Word for word, return the lines from the start of the entries below through the line that has "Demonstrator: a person".

Dataset entries:
==*==
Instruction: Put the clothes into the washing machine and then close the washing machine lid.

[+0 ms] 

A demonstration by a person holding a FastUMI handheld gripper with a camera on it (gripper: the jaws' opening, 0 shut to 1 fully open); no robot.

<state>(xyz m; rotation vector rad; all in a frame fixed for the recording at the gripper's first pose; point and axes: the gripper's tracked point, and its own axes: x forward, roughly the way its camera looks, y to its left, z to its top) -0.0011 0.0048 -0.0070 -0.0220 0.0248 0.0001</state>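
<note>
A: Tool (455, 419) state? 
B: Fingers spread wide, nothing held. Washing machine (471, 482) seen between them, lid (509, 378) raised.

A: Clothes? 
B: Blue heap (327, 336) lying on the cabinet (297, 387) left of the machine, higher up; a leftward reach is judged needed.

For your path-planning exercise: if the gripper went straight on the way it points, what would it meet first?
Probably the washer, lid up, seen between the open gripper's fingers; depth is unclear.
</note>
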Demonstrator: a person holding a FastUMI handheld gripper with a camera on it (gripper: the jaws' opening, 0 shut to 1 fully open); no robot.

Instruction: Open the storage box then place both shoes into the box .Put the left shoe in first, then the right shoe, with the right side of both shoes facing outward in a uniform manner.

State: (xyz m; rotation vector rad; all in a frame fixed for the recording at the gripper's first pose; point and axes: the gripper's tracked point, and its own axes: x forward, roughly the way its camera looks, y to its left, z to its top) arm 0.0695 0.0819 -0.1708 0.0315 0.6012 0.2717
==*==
ANSWER AREA:
Instruction: Put the clothes into the washing machine and then close the washing machine lid.

[+0 ms] 

A demonstration by a person holding a FastUMI handheld gripper with a camera on it (gripper: the jaws' opening, 0 shut to 1 fully open); no robot.

<state>(xyz m; rotation vector rad; all in a frame fixed for the recording at the gripper's first pose; point and axes: the gripper's tracked point, and its own axes: x forward, roughly the way its camera looks, y to its left, z to its top) -0.0011 0.0048 -0.0070 -0.0220 0.0248 0.0001</state>
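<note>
A: Tool (455, 419) state? 
B: Fingers spread wide, nothing held. Washing machine (471, 482) seen between them, lid (509, 378) raised.

A: Clothes? 
B: Blue heap (327, 336) lying on the cabinet (297, 387) left of the machine, higher up; a leftward reach is judged needed.

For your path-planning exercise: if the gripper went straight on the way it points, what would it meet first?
Probably the washer, lid up, seen between the open gripper's fingers; depth is unclear.
</note>
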Demonstrator: a person holding a FastUMI handheld gripper with a camera on it (gripper: the jaws' opening, 0 shut to 1 fully open); no robot.

The exercise has been completed.